Show all lines from the data that include the word "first".

**Provided material:**
+++

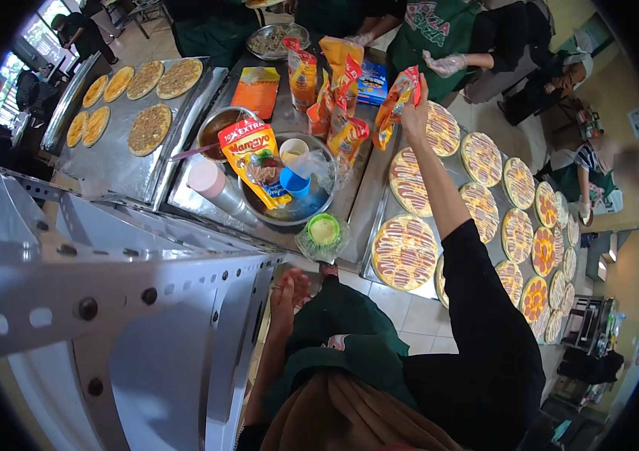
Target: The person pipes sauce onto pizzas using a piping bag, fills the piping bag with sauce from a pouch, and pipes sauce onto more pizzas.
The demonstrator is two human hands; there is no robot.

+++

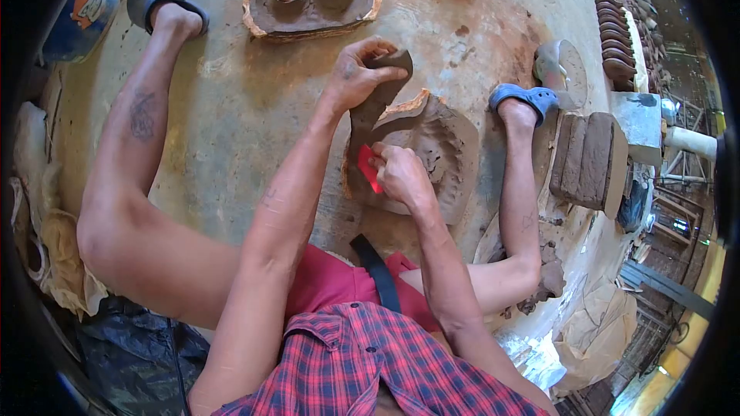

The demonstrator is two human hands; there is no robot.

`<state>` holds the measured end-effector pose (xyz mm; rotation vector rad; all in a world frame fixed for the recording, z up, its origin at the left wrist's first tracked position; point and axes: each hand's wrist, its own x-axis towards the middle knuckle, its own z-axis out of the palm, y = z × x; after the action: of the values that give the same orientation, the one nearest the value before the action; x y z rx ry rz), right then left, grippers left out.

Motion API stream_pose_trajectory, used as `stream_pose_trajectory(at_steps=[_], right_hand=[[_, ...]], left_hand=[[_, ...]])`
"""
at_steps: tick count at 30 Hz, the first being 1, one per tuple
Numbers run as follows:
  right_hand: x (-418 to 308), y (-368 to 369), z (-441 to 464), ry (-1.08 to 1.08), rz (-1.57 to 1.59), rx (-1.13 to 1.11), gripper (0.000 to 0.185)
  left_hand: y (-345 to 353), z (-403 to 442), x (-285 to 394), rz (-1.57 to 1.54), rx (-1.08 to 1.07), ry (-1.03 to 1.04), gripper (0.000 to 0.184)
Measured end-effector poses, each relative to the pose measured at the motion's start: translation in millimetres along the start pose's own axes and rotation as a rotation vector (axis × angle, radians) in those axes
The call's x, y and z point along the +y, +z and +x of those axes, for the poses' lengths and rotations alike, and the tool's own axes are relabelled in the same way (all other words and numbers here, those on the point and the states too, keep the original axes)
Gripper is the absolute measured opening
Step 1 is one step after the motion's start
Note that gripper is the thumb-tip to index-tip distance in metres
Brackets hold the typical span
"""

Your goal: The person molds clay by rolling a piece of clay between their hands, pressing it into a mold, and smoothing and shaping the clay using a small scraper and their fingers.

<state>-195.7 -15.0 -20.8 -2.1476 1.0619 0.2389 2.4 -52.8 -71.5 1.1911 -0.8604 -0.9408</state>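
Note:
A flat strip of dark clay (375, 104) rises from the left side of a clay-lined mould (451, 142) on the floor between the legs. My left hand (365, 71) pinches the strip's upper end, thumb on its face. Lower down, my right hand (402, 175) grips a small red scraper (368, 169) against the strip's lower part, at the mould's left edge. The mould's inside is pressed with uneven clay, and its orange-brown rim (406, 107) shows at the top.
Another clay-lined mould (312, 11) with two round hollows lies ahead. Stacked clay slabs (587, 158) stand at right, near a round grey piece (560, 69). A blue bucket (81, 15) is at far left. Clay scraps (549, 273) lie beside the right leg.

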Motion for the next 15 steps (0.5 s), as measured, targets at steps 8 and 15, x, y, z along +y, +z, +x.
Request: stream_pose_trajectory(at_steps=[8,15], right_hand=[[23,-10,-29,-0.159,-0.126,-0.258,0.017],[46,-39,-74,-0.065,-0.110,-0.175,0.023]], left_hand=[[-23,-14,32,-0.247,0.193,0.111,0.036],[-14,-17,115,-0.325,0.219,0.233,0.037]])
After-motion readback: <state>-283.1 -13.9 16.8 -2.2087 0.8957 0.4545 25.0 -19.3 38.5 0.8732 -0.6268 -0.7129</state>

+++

**Final answer:**
`<state>` holds the measured end-effector pose (xyz mm; rotation vector rad; all in a world frame fixed for the recording, z up, its origin at the left wrist's first tracked position; point and axes: each hand's wrist, its own x-axis towards the middle knuckle, its own z-axis out of the palm, y = z × x; after the action: of the values that give the same orientation, the one nearest the value before the action; x y z rx ry rz), right then left, grippers left out.
at_steps: tick count at 30 Hz, the first being 1, one per tuple

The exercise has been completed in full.